Daryl McLellan was among a group of pensioners who showed up to welcome workers when the mill reopened under new ownership this week. He's helping organize resistance to the government plan.
"The government has put legislation in place saying they can't be sued," said McLellan. "Well, they still may be sued, we may challenge that law."
Craig Melanson is a former town mayor and a pensioned mill worker who is also involved in organizing pensioners. "We need to first of all I believe is get an injunction against the disbursement of the funds because once the funds are disbursed, the argument is over."
That disbursement to pensioners like Pat Diduch is scheduled to begin with their first cheque in March, unless a legal challenge is successful.

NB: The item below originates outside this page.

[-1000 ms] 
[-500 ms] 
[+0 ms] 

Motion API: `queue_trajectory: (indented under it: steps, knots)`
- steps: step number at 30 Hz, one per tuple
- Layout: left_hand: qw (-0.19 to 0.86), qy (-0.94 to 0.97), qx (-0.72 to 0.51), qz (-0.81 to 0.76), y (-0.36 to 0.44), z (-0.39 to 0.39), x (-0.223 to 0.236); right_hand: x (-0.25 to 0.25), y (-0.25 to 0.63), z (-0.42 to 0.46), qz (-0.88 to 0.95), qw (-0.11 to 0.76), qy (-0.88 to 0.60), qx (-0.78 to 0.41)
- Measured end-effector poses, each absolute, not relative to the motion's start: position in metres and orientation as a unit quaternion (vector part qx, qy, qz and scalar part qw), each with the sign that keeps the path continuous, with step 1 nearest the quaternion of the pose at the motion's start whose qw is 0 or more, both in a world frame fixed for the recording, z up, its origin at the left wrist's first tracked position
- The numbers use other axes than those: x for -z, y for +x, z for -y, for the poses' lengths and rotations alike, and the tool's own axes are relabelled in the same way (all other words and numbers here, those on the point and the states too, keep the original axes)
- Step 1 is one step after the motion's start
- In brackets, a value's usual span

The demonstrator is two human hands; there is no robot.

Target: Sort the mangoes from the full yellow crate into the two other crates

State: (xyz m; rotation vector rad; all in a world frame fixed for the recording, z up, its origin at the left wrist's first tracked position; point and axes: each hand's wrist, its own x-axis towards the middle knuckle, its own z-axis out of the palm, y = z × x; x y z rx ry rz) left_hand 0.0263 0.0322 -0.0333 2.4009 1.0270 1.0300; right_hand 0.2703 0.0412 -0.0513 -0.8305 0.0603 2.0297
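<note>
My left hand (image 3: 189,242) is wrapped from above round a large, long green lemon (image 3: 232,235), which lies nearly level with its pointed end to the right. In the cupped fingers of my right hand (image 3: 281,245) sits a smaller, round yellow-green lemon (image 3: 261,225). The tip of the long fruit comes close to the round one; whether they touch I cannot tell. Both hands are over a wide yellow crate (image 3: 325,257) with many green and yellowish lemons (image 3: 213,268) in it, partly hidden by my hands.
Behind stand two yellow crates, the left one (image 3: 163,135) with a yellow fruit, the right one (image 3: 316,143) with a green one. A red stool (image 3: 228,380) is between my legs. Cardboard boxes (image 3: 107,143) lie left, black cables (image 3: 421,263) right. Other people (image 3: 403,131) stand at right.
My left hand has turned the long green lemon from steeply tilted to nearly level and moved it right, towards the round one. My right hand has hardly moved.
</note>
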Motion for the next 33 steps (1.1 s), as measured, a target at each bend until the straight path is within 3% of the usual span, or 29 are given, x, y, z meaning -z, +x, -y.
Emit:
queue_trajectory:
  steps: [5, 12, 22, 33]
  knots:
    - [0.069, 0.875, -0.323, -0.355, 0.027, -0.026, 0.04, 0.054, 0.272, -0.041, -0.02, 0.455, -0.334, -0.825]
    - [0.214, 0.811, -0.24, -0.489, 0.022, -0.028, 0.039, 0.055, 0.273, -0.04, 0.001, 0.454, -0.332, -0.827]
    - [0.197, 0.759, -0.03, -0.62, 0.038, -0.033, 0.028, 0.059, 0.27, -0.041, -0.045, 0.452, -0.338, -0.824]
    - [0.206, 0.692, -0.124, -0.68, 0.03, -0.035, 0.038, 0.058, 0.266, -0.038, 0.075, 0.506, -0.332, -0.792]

She hopes it will be. "We were brought up to think that pensions were looked after by the government, they would be secure and this was a big shock."
Training and Employment Development Minister Margaret Ann Blaney says unless federal law is changed, private pension plans have no guarantees for pensioners.
"Pensioners are not considered secure creditors under the federal law, so the Bankruptcy Solvency Act has to change," she said, adding that the provincial government is not willing to top up the plan with tax dollars to save pensioners from suffering a loss in income.
But that answer is not good enough for Diduch, who still believes the government is letting her and the others down. "Here we are Canadians, paid taxes all our lives, brought up four sons who are good citizens, educated, we never asked for unemployment, we never went on welfare and they don't want to help us when we have a big problem here," she said. "That does not seem to me to be fair and just."